Name: Anonymous 2015-06-20 1:40

>>14
I.e. if books describes "a large city to the north-west",
self fix

Name: Anonymous 2015-06-20 5:01

>>15
I thought it had a literal meaning for a few minutes and tried to figure it out. After failing I concluded I was as dumb as a computer.

Name: Anonymous 2015-06-20 5:47

>>16
Now imagine an AI trying to analyze such text, when following pages correct the meaning of the previous ones, or, even worse, do cross reference.

Name: Anonymous 2015-06-20 7:04

>>13
http://archive.ncsa.illinois.edu/prajlich/forster.html
It's freaking eerie that was written in 1906. It's becoming more relevant each year.
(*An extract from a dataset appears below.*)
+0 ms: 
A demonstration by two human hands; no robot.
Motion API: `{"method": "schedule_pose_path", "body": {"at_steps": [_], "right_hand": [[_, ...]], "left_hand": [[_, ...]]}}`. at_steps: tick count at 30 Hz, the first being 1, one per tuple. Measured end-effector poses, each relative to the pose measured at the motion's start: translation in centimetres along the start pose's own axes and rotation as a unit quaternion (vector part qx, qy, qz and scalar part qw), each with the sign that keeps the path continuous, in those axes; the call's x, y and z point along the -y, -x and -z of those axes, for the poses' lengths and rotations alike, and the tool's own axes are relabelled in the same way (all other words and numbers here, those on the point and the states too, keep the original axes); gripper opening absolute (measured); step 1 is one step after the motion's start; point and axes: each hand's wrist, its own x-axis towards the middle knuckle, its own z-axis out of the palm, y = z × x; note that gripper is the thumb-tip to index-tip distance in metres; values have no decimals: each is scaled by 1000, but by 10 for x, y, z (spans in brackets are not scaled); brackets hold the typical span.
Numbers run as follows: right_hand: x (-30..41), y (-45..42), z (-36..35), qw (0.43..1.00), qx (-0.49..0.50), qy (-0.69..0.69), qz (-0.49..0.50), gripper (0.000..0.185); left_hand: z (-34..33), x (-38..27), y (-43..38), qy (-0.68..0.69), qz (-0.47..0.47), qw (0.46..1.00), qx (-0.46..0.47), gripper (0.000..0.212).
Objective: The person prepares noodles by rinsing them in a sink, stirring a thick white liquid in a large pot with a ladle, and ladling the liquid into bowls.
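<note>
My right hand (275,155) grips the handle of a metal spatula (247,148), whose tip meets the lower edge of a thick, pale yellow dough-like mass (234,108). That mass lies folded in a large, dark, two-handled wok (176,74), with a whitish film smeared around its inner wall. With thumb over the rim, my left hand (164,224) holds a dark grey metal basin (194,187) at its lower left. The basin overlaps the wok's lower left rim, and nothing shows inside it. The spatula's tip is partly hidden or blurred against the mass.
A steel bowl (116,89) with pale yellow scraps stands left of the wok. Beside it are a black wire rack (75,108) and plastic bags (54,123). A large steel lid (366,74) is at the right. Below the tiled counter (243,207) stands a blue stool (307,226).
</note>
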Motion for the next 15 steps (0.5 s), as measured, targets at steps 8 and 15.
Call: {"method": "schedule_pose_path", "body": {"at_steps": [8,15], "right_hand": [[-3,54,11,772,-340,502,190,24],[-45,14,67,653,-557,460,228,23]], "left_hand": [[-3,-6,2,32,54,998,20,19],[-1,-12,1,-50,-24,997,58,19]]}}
Name: Anonymous 2015-06-20 13:52

>>18
Every society had thought that the dystopic, apocalyptic fiction and predictions of history was getting more relevant, and they have been wrong every time. After all, that story would not have been written of the author didn't think it relevant then. What this shows is that we have the same worried and fears as they did back then, but that there are now problems spiraling or of control.

Name: Anonymous 2015-06-20 15:23

This has already been done though:
https://www.youtube.com/watch?v=M2IebCN9Ht4

Say you want to know what sort of image would result in “Banana.” Start with an image full of random noise, then gradually tweak the image towards what the neural net considers a banana (see related work in [1], [2], [3], [4]). By itself, that doesn’t work very well, but it does if we impose a prior constraint that the image should have similar statistics to natural images, such as neighboring pixels needing to be correlated.

Their definition of ``work very well'' seems to be ``produce images that don't make neural networks look retarded''. I'm guessing 99% of the innovation here was crafting a prior constraint that worked to that effect.

Verdict: Just more smoke and mirrors from the neural net crowd.

Name: Anonymous 2015-06-21 2:27

>>20
https://www.youtube.com/watch?v=M2IebCN9Ht4
Do they also feed-in various scales and rotation of image during training?